Hayashi M, Kimura J, Oh-Ishi S, Tsushima S, Nomura H
Department of Pharmacology, School of Pharmaceutical Sciences, Kitasato University, Tokyo, Japan.
Jpn J Pharmacol. 1987 Jun;44(2):127-34. doi: 10.1254/jjp.44.127.

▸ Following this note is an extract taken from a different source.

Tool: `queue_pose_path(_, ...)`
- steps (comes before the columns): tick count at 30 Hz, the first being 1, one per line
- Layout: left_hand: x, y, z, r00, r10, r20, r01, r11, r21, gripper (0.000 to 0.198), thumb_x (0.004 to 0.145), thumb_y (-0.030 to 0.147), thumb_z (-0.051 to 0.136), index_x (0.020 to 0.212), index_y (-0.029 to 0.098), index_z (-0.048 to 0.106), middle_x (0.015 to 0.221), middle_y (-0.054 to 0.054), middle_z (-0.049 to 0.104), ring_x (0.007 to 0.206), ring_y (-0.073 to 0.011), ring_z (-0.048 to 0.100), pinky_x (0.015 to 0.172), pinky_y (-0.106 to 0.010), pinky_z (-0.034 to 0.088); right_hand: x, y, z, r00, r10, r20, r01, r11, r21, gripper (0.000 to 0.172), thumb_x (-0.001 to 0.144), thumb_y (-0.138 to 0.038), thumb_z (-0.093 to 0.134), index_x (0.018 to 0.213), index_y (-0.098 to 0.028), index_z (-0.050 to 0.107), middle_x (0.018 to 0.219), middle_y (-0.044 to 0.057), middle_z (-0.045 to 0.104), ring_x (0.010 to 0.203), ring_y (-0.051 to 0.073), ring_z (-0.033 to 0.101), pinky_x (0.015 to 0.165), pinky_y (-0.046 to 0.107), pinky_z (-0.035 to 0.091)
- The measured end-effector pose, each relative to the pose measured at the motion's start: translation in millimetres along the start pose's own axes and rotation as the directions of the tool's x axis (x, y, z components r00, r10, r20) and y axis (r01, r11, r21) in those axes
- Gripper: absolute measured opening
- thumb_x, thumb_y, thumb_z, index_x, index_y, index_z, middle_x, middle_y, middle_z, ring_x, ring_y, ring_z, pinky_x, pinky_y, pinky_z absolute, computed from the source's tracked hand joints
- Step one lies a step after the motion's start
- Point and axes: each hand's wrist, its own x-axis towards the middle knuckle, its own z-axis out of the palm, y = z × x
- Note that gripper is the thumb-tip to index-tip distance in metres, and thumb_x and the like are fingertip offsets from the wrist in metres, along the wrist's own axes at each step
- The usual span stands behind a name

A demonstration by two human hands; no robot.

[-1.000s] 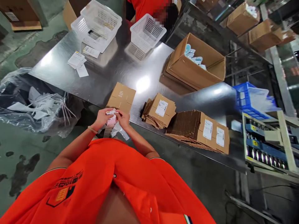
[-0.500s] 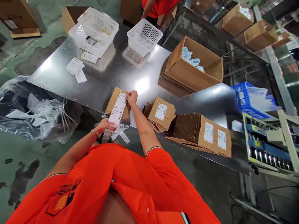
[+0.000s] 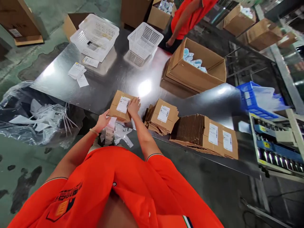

CV-3988 inhibited the vascular permeability increase induced by C16-PAF and C18-PAF in rat skin in a dose-dependent manner. The inhibition was shown to be specific and competitive with PAF on its receptor by the following observations: parallel shift of the dose-response curve; crossing of double reciprocal plots on the intersection of the ordinate; and no inhibition on other autacoids such as bradykinin, histamine, 5-hydroxytryptamine and LTC4. PAF-induced blood pressure fall in rats was also suppressed by pretreatment with CV-3988 selectively.
CV - 3988以剂量依赖性方式抑制C16 - PAF和C18 - PAF诱导的大鼠皮肤血管通透性增加。通过以下观察结果表明这种抑制是特异性的,并且在其受体上与PAF具有竞争性:剂量 - 反应曲线的平行移动;双倒数图在纵坐标交点处交叉;对其他自分泌物质如缓激肽、组胺、5 - 羟色胺和LTC4没有抑制作用。用CV - 3988预处理也选择性地抑制了PAF诱导的大鼠血压下降。